Instructions for the task
Make an exact copy of the listing below.

####################

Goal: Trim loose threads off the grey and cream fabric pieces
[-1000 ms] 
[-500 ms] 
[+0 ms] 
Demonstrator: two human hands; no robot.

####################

Result of the exercise
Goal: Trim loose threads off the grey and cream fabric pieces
[-1000 ms] 
[-500 ms] 
[+0 ms] 
Demonstrator: two human hands; no robot.

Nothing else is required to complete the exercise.